Slight controversy! For years, this episode didn’t air in syndication because it features Kramer burning a Puerto Rican flag. Even though it’s part of a relatively harmless gag, the image of a mob of Puerto Ricans trashing Jerry’s car later on doesn’t sit particularly well these days. I’ve also seen it referenced as Seinfeld’s worst episode on this very site. It’s certainly not a strong final effort from the later seasons’ writing staff. Pretty much everyone is credited as a writer on this episode (10 in all) because Larry David took the reins for the finale. Maybe too many cooks spoiled the pot—but I don’t really mind the “The Puerto Rican Day,” despite its flaws.

It takes the concept of setting the whole plot in one location from classics like “The Chinese Restaurant” or “The Parking Garage,” but everything’s dialed-up, as was the norm for these final seasons. The characters aren’t so much in a single location as a single environment—the Puerto Rican Day Parade, which has gummed up traffic to the extent that they’re basically stationary. This all unfolds out into a series of weird vignettes: Jerry has a battle of wills with “maroon Golf,” another driver who he matched wits with on the highway before running into him again in Manhattan. (He’s also trying to follow the blowout Mets game they left early that is turning into a comeback.) George goes to see Blimp, a film about the Hindenburg disaster, so he can bust out a line that really killed with the audience the first time he saw it—“That’s gotta hurt!”—but he’s tormented by a prankster with a laser pen. Elaine gets in a cab with Charlie Utter from Deadwood, and then tries to lead a group to safety, Poseidon Adventure-style. Before setting the flag on fire, Kramer poses as industrialist H.E. Pennypacker so he can look at an apartment and use its bathroom.

It’s all very heightened, and only some of the jokes truly land. George’s pathological insistence on saying his line makes perfect sense for the character, but the laser-pointer gag grows stale quickly. Elaine’s Poseidon Adventure is a dated spoof, even for 1998, but I like the core concept of her story: No matter how hard she tries to escape the gang, she keeps ending up back where she started, usually worse off than before. The confluence of made-up characters (Pennypacker, Art Vandelay, and Jerry as Kel Varnsen) at the open house is good stuff, too, and a nice send-off for Vandelay (although that alias plays a part in final gag in “The Finale”).

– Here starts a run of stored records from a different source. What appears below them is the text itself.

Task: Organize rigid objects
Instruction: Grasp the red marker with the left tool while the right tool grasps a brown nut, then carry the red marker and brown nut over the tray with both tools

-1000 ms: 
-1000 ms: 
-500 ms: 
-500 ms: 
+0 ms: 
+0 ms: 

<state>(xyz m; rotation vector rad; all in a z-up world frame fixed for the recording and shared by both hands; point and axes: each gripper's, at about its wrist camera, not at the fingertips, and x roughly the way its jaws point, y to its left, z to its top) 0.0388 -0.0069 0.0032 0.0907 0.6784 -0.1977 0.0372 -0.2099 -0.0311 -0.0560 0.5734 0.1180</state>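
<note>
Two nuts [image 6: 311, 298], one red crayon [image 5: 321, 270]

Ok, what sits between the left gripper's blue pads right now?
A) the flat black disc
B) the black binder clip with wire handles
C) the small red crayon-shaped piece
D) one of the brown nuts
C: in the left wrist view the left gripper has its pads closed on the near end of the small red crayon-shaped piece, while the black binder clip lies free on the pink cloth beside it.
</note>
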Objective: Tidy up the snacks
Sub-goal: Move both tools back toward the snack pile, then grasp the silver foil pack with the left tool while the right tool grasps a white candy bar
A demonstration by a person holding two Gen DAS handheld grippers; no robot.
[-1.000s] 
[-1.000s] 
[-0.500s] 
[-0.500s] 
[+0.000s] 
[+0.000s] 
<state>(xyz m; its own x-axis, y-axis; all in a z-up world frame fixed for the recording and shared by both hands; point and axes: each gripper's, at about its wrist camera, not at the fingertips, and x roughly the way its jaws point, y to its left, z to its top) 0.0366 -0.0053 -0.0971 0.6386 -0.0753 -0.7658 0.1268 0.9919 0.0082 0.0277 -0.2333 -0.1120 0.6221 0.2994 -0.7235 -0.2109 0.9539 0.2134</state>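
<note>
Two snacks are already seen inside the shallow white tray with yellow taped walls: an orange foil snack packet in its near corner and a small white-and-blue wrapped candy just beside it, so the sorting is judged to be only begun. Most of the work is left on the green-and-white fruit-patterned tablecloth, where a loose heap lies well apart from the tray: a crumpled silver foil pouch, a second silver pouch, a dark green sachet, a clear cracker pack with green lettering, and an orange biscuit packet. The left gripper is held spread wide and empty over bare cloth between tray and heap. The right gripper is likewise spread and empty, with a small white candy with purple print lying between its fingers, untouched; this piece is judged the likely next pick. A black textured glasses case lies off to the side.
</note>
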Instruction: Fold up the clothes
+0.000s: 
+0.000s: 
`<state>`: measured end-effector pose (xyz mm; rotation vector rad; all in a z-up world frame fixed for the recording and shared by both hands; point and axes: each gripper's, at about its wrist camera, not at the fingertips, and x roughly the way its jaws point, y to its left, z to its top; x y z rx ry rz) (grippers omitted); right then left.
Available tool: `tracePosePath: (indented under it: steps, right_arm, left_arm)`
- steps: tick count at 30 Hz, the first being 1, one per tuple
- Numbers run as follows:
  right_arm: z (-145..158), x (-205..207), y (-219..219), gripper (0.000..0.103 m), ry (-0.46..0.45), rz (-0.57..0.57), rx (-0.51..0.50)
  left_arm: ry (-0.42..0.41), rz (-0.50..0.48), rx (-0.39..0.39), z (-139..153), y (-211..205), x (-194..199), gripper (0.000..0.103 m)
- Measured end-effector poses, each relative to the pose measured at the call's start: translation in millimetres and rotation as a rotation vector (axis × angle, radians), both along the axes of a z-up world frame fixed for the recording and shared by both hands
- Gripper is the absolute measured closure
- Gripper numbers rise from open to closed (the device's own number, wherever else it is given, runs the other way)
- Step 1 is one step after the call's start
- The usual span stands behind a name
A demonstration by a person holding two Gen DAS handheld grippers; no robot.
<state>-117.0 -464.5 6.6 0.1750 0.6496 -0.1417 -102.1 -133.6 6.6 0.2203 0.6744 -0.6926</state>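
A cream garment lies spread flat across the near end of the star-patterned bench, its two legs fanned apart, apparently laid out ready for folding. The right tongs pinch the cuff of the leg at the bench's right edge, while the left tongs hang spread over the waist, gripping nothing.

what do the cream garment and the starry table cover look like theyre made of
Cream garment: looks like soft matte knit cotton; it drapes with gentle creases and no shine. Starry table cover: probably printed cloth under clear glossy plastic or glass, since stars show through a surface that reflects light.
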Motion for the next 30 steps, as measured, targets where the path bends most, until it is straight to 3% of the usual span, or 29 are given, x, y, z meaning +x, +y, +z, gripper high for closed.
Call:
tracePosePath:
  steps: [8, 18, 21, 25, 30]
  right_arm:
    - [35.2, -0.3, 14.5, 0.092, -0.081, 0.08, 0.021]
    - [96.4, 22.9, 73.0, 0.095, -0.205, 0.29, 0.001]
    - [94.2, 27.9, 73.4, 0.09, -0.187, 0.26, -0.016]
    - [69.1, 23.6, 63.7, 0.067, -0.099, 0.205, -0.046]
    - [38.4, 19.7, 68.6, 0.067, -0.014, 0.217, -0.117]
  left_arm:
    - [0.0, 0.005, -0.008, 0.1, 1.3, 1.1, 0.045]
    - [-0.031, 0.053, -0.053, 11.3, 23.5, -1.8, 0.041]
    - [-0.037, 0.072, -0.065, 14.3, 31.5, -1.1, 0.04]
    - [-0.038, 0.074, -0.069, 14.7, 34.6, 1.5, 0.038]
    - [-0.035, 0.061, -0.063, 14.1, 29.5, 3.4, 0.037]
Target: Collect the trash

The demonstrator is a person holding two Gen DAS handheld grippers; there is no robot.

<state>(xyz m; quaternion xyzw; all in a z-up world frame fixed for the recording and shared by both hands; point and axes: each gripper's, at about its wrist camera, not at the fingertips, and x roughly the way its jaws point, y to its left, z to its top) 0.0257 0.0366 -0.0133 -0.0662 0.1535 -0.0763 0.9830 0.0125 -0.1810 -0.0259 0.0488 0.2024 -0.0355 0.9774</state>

Unfortunately, “The Puerto Rican Day” lacks the sense of brilliant plotting that pervades the previously referenced episodes. The parade is just a backdrop for a bunch of silly goings-on: When things do converge, like the aliases in the apartment, it’s satisfying, but more often than not, something weird happens without much explanation. Seinfeld’s best gags are all about cause and effect, and there’s not enough of that going on here.

Stray observations:

  • You think “The Puerto Rican Day” is controversial? I can’t wait to see you all next week for “The Finale.”
  • George has gone as far as he can go with George Costanza: “Is this the suicide talk or the nickname talk?” “The nickname.”
  • Kenny Rogers threw Jerry off a bus in Alabama: “I had that coming to me.”
  • Kramer’s “downtown girlfriend” in “The Maid” is a broad, unmemorable storyline with the exception of his horror at being at 1st and 1st, the nexus of the universe.
  • “Well there’s nothing more sophisticated than diddling the maid and chewing some gum.”
  • Elaine gives her number to a man alarmed by the 646. “It’s the same as 212, they just multiplied it by three. And then they added one to the middle number.”
  • The game of telephone at the counter is a nice, old-fashioned bit of physical comedy. “Did you hear about Newman?”
  • George found Blimp morose. “Why dwell on these negative themes?”
  • “Hey, I went to Tufts. It was my safety school. So you… don’t talk to me about hardship.”
  • Kel promises a bidding war with Pennypacker. “But this time, advantage Varnsen!”